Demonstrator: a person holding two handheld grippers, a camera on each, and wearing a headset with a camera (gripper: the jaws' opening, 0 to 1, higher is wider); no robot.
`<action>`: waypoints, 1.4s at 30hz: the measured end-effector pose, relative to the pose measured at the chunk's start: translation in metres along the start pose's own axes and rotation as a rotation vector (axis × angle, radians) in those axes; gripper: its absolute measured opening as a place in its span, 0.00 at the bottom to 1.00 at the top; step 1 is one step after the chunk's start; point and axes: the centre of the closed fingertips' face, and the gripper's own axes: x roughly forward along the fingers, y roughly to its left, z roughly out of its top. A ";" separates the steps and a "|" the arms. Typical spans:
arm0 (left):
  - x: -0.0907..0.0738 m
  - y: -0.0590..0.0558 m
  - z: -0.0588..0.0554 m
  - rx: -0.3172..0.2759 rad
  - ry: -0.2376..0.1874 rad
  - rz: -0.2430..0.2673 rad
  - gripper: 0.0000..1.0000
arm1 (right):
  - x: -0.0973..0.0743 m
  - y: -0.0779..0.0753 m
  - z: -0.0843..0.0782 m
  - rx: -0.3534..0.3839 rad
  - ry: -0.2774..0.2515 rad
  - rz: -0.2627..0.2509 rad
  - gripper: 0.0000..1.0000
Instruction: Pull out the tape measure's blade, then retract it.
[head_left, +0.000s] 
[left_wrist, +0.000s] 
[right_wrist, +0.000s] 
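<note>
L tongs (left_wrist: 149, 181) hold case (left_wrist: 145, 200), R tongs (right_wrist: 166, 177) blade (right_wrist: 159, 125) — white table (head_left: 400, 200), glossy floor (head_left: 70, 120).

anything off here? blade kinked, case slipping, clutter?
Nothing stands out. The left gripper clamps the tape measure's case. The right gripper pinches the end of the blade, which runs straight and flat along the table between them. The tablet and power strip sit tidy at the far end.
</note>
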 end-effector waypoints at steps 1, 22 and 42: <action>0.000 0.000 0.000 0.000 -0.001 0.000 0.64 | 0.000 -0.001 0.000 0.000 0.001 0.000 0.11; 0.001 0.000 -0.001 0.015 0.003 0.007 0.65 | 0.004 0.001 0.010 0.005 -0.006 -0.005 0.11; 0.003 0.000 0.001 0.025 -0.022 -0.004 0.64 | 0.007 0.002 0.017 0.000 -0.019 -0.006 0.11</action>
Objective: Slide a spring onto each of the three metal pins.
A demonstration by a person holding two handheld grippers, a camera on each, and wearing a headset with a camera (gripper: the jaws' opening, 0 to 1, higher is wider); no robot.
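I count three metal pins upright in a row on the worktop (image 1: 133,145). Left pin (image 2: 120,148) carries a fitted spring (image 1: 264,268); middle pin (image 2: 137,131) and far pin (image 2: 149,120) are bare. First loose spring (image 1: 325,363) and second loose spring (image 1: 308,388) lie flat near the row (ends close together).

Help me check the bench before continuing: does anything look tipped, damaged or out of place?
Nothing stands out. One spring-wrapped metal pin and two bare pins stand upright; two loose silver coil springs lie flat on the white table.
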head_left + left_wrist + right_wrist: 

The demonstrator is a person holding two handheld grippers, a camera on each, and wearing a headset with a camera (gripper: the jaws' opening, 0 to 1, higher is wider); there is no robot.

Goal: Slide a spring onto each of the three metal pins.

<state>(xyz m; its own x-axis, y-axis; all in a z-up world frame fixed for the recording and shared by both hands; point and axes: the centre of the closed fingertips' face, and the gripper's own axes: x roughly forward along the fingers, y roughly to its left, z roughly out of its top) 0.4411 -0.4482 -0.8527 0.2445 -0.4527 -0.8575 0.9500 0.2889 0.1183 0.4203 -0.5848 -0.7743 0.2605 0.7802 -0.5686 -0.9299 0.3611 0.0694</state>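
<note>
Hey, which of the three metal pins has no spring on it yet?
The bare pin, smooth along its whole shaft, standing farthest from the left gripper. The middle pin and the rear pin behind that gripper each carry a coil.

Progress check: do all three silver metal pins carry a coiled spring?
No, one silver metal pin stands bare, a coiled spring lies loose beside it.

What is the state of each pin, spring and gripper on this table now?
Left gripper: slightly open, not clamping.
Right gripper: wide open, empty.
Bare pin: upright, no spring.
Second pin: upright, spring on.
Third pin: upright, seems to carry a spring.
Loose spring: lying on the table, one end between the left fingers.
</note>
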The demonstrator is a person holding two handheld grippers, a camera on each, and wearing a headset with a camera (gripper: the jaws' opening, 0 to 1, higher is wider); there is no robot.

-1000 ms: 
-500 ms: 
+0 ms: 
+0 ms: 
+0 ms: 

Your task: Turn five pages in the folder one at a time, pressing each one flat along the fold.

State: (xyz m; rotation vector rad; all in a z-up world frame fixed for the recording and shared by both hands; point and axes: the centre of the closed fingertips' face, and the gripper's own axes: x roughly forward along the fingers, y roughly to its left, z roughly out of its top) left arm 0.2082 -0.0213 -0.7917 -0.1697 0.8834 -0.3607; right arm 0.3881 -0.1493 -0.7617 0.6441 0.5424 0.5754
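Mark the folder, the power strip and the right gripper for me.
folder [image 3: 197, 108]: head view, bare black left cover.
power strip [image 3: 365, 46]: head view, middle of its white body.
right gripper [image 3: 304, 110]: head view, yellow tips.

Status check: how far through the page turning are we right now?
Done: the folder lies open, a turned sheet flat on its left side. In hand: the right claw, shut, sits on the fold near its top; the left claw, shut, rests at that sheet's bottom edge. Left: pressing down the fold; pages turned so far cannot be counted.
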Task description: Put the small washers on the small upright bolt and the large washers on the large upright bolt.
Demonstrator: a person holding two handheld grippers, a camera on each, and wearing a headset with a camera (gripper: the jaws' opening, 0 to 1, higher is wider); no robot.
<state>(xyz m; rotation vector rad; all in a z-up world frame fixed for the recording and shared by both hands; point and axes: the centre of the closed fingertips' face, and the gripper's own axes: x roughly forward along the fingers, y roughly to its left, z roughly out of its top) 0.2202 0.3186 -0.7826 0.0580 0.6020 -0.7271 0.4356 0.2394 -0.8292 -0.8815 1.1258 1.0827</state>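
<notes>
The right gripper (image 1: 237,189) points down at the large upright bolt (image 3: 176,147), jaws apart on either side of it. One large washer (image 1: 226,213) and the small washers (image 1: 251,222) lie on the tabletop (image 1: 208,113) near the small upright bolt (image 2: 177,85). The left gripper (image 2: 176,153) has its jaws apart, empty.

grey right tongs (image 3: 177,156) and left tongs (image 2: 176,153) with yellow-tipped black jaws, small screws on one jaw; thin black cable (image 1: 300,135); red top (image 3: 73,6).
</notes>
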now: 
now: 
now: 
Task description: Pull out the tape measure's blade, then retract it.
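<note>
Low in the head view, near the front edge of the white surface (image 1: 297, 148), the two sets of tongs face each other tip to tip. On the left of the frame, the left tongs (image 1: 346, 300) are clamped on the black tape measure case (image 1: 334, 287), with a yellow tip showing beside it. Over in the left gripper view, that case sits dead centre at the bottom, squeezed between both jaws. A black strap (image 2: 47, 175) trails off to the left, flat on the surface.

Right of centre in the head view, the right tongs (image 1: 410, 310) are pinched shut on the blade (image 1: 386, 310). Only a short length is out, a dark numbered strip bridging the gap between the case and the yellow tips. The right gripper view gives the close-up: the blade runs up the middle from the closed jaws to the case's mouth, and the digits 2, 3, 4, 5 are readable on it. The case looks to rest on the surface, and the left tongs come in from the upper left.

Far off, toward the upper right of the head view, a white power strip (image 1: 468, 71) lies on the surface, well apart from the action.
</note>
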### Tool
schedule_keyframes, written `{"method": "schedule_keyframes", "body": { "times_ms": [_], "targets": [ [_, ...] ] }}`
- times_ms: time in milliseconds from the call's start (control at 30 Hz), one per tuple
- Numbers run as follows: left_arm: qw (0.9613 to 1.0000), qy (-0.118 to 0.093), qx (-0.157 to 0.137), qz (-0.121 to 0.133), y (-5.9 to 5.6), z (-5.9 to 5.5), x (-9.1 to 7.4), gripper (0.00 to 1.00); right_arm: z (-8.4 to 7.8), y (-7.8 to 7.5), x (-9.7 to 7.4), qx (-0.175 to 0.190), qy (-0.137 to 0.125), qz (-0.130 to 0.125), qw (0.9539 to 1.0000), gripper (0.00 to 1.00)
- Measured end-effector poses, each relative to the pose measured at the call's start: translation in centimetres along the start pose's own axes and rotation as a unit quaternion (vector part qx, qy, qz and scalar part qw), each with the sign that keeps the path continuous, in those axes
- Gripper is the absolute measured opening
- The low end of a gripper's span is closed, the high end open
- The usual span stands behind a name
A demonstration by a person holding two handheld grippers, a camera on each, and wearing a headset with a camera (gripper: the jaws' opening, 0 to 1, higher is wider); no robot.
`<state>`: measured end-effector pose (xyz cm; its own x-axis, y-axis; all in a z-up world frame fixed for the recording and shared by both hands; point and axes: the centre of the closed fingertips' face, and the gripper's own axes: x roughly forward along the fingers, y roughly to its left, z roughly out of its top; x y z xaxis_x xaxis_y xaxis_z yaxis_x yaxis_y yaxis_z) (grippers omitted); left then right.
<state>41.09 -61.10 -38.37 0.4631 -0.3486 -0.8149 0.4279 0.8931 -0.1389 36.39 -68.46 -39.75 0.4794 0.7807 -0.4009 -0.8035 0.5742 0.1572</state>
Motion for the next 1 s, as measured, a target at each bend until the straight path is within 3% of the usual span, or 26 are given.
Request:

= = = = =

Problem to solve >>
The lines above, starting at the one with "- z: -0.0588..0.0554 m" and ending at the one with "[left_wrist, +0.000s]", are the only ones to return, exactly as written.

Exercise output >>
  - z: -0.0588..0.0554 m
  - rx: -0.3172..0.2759 rad
  - ry: -0.2376..0.1874 rad
  - rz: -0.2430..0.2673 rad
  - gripper: 0.0000..1.0000
arm1 (right):
  - x: -0.0973..0.0743 m
  - y: -0.0779..0.0753 m
  - z: -0.0843..0.0782 m
  - rx: -0.3534..0.3839 rad
  - ry: -0.2774..0.2515 rad
  - rz: -0.2627..0.2509 rad
  - gripper: 0.0000..1.0000
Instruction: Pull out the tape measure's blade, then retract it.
[head_left, +0.000s] 
[left_wrist, +0.000s] 

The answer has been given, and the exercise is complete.